The thing about sprinting

Is that it’s efficient, and not sustainable.

The fastest cheetah in the world was clocked running 100m in 5.95 seconds, almost 4 seconds faster than Usain Bolt’s world record of 9.58 seconds.

Incredibly efficient for chasing down food, and certainly not sustainable, which is why cheetahs are known for their long rest periods.

Or take interval training, widely regarded as one of the most efficient ways to improve fitness. No matter the distance or time domain, an interval session will inevitably look something like this:

Sprint. Recover.
Sprint. Recover.
Sprint. Recover.  

All of this to highlight two things:

  1. The benefits of sprinting. You can get a lot done in a short amount of time.

    Try it on a project, new business or creative endeavour. Pick one thing and sprint for an hour, a day, or a week, and see how much progress you can make. Chances are you’ll surprise yourself.

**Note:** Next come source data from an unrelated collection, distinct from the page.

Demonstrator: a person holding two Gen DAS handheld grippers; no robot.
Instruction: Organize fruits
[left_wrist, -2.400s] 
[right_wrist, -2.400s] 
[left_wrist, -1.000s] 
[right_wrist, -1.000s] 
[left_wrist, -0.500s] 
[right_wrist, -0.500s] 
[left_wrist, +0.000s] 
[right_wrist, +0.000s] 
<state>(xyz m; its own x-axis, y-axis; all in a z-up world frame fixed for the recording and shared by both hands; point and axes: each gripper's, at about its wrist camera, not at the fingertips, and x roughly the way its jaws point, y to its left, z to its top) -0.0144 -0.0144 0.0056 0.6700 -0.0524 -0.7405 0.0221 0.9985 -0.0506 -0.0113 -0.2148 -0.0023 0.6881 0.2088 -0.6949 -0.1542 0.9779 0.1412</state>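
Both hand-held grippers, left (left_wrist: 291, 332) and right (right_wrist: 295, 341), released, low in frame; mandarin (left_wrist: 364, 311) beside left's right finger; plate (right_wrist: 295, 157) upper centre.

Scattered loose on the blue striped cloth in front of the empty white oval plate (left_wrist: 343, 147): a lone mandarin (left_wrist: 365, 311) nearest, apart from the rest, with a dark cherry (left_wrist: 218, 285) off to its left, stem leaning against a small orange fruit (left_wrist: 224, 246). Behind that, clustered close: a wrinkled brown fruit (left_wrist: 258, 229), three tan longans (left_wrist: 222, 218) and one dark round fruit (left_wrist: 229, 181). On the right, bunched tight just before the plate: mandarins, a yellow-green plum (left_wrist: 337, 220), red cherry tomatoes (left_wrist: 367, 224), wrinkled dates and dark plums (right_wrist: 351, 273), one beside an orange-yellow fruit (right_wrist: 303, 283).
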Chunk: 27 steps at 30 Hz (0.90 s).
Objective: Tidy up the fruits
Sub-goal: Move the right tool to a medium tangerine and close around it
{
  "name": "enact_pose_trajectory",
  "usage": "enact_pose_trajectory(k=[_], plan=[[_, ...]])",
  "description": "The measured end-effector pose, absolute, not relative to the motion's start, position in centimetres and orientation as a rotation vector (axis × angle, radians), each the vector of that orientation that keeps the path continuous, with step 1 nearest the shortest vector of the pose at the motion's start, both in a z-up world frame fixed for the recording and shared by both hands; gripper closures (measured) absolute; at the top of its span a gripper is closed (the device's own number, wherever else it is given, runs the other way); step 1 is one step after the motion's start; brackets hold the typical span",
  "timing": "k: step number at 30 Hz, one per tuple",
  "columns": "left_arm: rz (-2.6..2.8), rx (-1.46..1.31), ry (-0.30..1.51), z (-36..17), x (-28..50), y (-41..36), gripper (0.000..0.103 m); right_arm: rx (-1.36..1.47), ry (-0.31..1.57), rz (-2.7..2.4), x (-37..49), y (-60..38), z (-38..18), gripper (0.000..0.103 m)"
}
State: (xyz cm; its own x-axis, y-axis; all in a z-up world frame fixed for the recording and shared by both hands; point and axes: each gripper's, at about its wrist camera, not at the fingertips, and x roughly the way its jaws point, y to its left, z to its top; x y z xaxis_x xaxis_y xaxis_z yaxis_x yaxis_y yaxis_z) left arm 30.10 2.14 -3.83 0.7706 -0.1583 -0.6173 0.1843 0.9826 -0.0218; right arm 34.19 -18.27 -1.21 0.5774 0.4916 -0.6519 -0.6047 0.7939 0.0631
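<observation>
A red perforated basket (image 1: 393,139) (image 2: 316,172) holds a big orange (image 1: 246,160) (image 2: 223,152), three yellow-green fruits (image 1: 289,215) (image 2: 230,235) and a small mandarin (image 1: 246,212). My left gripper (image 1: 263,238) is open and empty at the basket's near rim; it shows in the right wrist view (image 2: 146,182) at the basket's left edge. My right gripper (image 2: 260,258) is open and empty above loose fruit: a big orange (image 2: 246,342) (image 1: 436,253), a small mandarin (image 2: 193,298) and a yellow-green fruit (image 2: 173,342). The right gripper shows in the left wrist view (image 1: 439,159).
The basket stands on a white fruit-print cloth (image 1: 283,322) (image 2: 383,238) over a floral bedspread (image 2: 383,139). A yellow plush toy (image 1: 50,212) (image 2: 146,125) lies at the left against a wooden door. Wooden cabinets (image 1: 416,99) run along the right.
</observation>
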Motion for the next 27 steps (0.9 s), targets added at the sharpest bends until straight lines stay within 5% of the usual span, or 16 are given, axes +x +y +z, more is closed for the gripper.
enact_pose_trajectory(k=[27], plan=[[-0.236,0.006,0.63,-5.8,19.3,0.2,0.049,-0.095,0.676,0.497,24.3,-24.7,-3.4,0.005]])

  2. Intentional recovery. You simply cannot sprint forever.

    Just as important as sprinting is making time to actively and intentionally recover. To carve out time away from your project, new business or creative endeavour. 

It’s easy to trick ourselves into thinking recovery is counterproductive or a sign of weakness. Easy to tell ourselves we can keep going, keep working and keep pushing through.

Try telling that to a cheetah.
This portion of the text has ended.